Overall, the nightly gatherings feel like a block party. When I arrived hoping to land an interview with Tamar, I was greeted warmly and within minutes was offered a lawn chair of my own. There is double dutch jump rope, informal circles of chairs, coolers, kids on tricycles, and hot dogs and hamburgers on the grill. People are laughing, talking, catching up, hugging, all smack dab in the middle of what has historically been one of Chicago's bloodiest communities.
Tamar believes that the kids gangs rely on won't engage in violence under the watchful eye of a mother, even if it's not their own.
"None of these kids have had protecting in a very long time," she says.
This is reality for so many mothers who live in unsafe and impoverished neighborhoods, some of which might be just miles from our own more insulated homes and communities.
We don't often think of gang members and drug runners needing a mother's protection. Tamar does. She talks about "good kids" and "bad kids," and how the difference between them is what kind of mothering they had, or didn't have, or simply where they are growing up.
Tracy and Mary, two of the volunteers I interviewed, talked about an evening a few weeks ago where a potato chip bag burst during their watch, creating a loud and sudden popping noise. All the kids and adults nearby instinctively ducked in response to the noise. When a toddler knows to duck in response to what sounds like gunfire … well, that has to affect him in a negative way.
The efforts have grown, attracting media attention and donations from as places as diverse as France or Chicago's tony North Shore suburbs. Other local moms have established a "meal train," ensuring dinner is provided for each night for volunteers and local neighbors.
Tamar is humble and focused. "I don't feel like I'm doing anything. This is what family does, community does. This is the 'village' everybody talks about." Amen to that.

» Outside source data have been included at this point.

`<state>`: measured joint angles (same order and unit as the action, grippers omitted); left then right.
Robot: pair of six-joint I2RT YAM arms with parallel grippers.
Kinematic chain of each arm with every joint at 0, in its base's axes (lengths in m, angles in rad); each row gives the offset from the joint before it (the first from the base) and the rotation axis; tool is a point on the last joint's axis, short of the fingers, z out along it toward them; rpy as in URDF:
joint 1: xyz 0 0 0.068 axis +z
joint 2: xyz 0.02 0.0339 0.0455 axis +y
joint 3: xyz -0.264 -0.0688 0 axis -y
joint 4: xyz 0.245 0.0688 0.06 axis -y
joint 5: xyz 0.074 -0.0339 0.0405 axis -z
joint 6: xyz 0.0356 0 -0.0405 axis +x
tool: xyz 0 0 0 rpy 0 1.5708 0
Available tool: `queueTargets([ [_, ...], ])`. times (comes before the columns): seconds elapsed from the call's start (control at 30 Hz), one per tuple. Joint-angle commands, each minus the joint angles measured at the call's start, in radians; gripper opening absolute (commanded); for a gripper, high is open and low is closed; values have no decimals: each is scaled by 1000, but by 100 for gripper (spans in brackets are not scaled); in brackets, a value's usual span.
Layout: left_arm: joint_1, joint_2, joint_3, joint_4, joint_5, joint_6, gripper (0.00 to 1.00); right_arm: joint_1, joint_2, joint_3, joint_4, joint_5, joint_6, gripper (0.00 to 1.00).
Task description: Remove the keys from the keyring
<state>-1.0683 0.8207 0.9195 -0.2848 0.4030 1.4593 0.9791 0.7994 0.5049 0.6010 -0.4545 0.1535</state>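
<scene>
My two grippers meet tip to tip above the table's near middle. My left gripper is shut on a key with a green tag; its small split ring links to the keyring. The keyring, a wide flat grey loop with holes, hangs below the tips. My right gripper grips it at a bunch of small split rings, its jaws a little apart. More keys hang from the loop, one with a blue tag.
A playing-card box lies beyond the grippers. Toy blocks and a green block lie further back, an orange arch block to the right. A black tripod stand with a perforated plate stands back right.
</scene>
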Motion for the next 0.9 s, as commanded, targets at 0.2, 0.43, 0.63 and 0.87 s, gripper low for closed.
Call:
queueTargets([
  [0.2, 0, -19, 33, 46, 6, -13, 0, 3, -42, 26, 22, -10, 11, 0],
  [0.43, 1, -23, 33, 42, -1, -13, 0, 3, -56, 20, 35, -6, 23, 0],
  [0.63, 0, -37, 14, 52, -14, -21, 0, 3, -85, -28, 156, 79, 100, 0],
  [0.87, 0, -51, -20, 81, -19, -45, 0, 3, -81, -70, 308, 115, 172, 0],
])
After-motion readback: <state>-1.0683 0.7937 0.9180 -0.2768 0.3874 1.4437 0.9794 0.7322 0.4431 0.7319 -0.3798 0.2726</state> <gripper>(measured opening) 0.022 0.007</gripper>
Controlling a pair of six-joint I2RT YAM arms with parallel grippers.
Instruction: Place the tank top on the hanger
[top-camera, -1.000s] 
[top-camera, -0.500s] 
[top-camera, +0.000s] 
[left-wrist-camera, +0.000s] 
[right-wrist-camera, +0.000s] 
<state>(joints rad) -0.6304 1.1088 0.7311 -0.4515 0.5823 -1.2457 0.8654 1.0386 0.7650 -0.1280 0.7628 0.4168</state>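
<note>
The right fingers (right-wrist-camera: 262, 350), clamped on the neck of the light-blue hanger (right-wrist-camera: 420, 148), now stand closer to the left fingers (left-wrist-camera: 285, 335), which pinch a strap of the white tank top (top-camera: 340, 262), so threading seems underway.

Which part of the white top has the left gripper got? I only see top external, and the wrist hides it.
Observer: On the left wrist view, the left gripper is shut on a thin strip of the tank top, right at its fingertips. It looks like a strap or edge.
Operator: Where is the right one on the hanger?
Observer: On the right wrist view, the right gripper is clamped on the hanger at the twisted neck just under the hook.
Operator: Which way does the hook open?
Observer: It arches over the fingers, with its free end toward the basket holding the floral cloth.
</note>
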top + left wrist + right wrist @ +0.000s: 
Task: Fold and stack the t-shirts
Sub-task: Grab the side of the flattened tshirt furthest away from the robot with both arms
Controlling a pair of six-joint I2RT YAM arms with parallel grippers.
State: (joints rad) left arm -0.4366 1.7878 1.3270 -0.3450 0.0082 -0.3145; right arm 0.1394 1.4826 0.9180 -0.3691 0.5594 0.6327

Tamar is relying on the instinctive protection a mother feels toward children and applying that to kids most people fear. While she no longer lives in the neighborhood, she's raising two teenage children in a close by Chicago neighborhood and knows that there is no such thing as a vacuum. Her kids will be exposed to things that she works hard to keep them from, no matter what her efforts are.
"We need to teach the kids that guns are bad. We tell them, 'Put the guns down,' but that's not right. We need to teach them to not pick them up in the first place. Guns are here to stay. They are everywhere. If we can protect our kids from stoves and electrical outlets, we can protect them from guns."
Simply being present, watching, teaching, modeling, laughing and guiding is what she is asking us to do.
It's an interesting theory. Tamar believes we should acknowledge guns as part of a child's landscape, like other things they come in contact with every day that can harm them. Just as we keep our kids safe from a hot stove by enforcing the idea of HOT, DANGEROUS, Tamar believes we should put that same emphasis on guns and drugs. Her theory acknowledges that guns and drugs are not going away in the Englewood community and provides guidelines for the kids being raised there.
This is reality for so many mothers who live in unsafe and impoverished neighborhoods, some of which might be just miles from an insulated homes and communities. The idea of young children—10, 11 and 12 years old—needing to wrestle with a culture of drugs, gangs and guns might feel abstract to some of us. But it is not. It is real and is happening close to home.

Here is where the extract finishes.